> [About this exercise]: Please retype all of the data below, word for word.

> [Supplied information]:
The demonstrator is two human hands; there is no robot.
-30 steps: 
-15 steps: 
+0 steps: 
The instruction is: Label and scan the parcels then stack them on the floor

> [Output below]:
The demonstrator is two human hands; there is no robot.
-30 steps: 
-15 steps: 
+0 steps: 
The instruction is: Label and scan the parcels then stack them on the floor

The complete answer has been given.